News Feature | January 5, 2015

Novel Imaging Technique Could Provide Better Diagnostics For Colon Cancer

By Chuck Seegert, Ph.D.

biofilm

Illness has often been tied to bacterial disturbances in the human body. Recently, a new bacterial imaging technique has been applied by Johns Hopkins researchers in the study of colon cancer. The researchers discovered a correlation between colon cancer and the presence of dense clumps of bacteria in the ascending colon.

Normal tissue of the colon has a mucus layer that protects the underlying cells from exposure to certain pathogens. For example, the interior skin of the colon, or epithelium, isn’t usually exposed to pathogens, like bacteria, due to this protective layer. Breaches in the mucus layer can potentially allow these cells to be exposed to disease, causing stresses that can ultimately develop into cancer.

A newly developed combinatorial imaging technique from the Marine Biological Laboratory (MBL) at Woods Hole Massachusetts has cast light on how bacteria may be causing colon cancer, according to a recent press release. Combinatorial imaging was able to show that “biofilms,” or rugged clumps of bacteria that are encased in a protective, self-produced matrix, are often present in certain types of colon cancer.

“This is the first time that biofilms have been shown to be associated with colon cancer, to our knowledge,” said co-author Jessica Mark Welch, a scientist at the MBL, in the press release.

The technique uses many different colors of fluorescent probes to light up different species of bacteria, according to the press release. Once fluoresced, the bacterial community can be visualized in 3D and studied in relationship to the colon tissue in which it resides. A key finding the team discovered is that bacteria are strongly associated with tumors on the right side of the colon, but not on the left side. Additionally, the bacteria that invade the mucosa are not of a single strain, but are represented by the majority of strains found in the biofilm away from the invasion site. This precludes the notion that a single malignant strain is responsible for the disease.

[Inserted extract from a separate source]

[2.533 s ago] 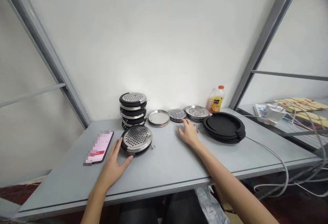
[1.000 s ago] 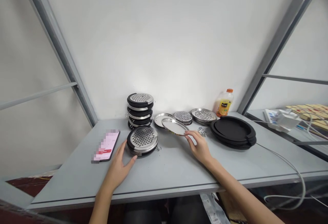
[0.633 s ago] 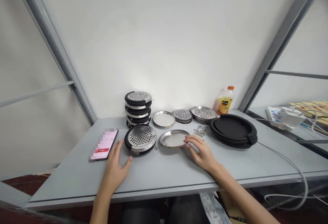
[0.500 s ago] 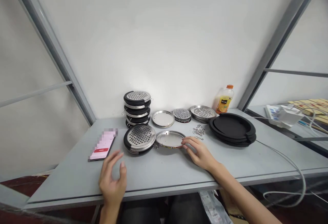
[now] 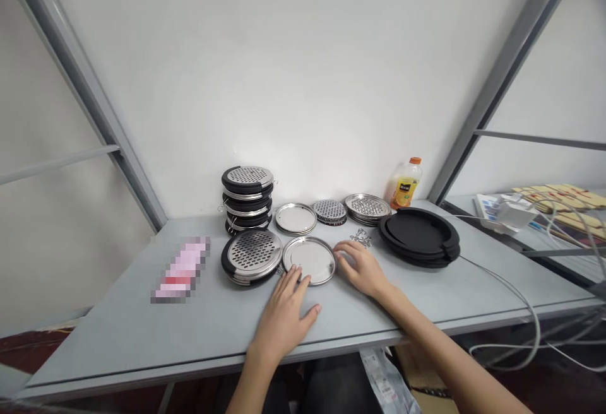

Bacteria in the biofilm seemed to contact epithelial cells after passing through the mucosa, according to a recent study published by the team in the Proceedings of the National Academy of Sciences. Bacteria invaded the tissue and appeared to change tissue biology by enhancing cellular proliferation, a feature commonly seen in the transformation of normal tissue into cancerous tissue.

“This suggests that either the tumor allows the biofilm to form, or the biofilm is helping to cause the tumor,” said Mark Welch, in the press release. “The breaching of the mucus layer could allow bacteria to come into contact with the host epithelial cells, and that is one thing that could lead to cancer.”

Given the strong relationship between biofilm presence and colon cancer, the research team believes the imaging method may hold promise as a new diagnostic method for the disease, according to the study. 

Developing new diagnostics for colon cancer is a high priority in the medical device field. To help enhance the provision of medical care in areas that don’t have an established medical infrastructure, researchers have developed biomarker test strips for colon cancer.